Proses ini membutuhkan sebuah institusi yang khusus, yang menurut Foucault, dicontohkan dengan model penjara panoptic yang digagas oleh Jeremy Bentham pada abad ke-18. Uniknya, gambaran penjara seperti itu sempat terlihat saat adegan Andrew alias Teddy bertemu dengan George. Gagasan tentang bagaimana memberikan “kesempatan kedua” bagi mereka yang secara konvensional dikatakan sebagai kriminal inilah yang saya duga melatari Film yang diadaptasi dari Novel berjudul The Shutter Island ditulis Dennis Lehane yang terbit tahun 2003.

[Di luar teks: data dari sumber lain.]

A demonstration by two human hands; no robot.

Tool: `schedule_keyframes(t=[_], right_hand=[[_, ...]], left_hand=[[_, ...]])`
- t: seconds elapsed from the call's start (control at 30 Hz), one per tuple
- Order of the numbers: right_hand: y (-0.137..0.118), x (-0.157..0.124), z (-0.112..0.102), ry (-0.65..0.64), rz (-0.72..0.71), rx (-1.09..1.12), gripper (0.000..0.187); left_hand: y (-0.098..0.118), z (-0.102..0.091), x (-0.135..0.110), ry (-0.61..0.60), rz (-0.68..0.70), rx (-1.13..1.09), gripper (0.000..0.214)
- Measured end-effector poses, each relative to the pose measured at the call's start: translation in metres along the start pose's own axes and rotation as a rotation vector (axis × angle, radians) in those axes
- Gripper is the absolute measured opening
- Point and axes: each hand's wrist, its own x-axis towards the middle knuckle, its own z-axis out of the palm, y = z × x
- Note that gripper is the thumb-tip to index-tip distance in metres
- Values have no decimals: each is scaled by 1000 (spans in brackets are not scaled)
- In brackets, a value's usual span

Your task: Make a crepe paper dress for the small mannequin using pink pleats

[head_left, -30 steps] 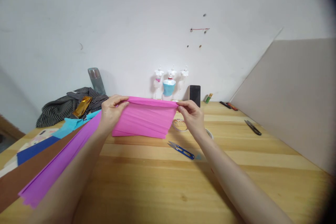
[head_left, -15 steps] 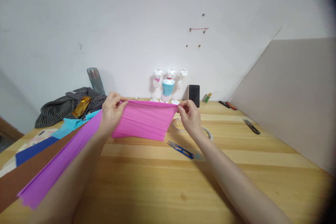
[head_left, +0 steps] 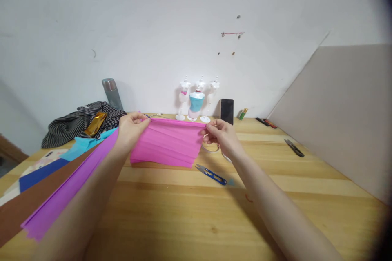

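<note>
A pink crepe paper sheet (head_left: 168, 140) hangs between my two hands, its top edge folded into a narrow band and its lower part creased lengthwise. My left hand (head_left: 130, 128) pinches the left end of that band between thumb and fingers. At the right end, my right hand (head_left: 221, 132) holds the corner, thumb on top and other fingers curled beneath. Blue-handled thread snips (head_left: 211, 174) lie on the table just below the sheet's right corner. Behind the right fingers, a ring-shaped roll (head_left: 210, 149) is partly hidden.
Small white dress forms (head_left: 196, 102) and a dark phone (head_left: 227, 111) stand by the wall. Purple (head_left: 69, 195), brown (head_left: 39, 187) and blue (head_left: 41, 174) sheets lie left, near striped cloth (head_left: 70, 124) and a bottle (head_left: 112, 93). Black snips (head_left: 294, 148) lie right.
The top edge of the pink sheet has dropped slightly. My right hand has shifted a little, its fingers now curling under the corner. The left hand keeps its pinch.
</note>
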Motion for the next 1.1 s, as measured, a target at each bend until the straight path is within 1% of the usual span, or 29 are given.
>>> schedule_keyframes(t=[0.13, 0.23, 0.3, 0.4, 0.53, 0.73, 0.9, 1.1], right_hand=[[-1, 2, -2, -27, 74, 127, 33], [-2, 3, -3, -18, 76, 169, 31], [-2, 4, -3, 4, 40, 184, 29], [-1, 4, -2, 68, -51, 200, 26], [2, 5, -3, 124, -139, 165, 18], [1, 3, -2, 144, -184, 83, 14], [-1, 1, 2, 174, -192, 76, 15], [-1, 1, 3, 183, -221, 61, 14]], left_hand=[[8, 3, -4, -16, -90, -26, 17], [11, 5, -7, -48, -114, -136, 21], [11, 6, -7, -62, -126, -199, 23], [10, 6, -7, -69, -136, -264, 23], [7, 4, -5, -67, -107, -308, 20], [4, 4, -3, -47, -88, -341, 19], [6, 6, -4, 18, -88, -345, 20], [5, 6, -3, 29, -73, -314, 15]])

Saya ingin bicara lebih banyak tentang bagaimana pengaruh Foucault dalam film ini, namun sayangnya saya bukanlah pembaca Foucault yang baik. PS: Secara pribadi, saya tidak berani menyetujui gagasan Foucault tentang Panoptic Society sebagai gagasan ideal untuk masyarakat yang memiliki disiplin padu dan selaras dengan perkembangan ekonomi baru, sebab dalam berbagai pengalaman, gagasan ini bisa menjadi suatu konsepsi yang “mematikan”, ketika dalam penerapannya, konsepsi panoptik bisa membuat setiap individu selalu merasa diawasi, tertekan karena tidak bisa berbuat atau bahkan berpikir di luar perbuatan atau pakem pemikiran yang ditentukan.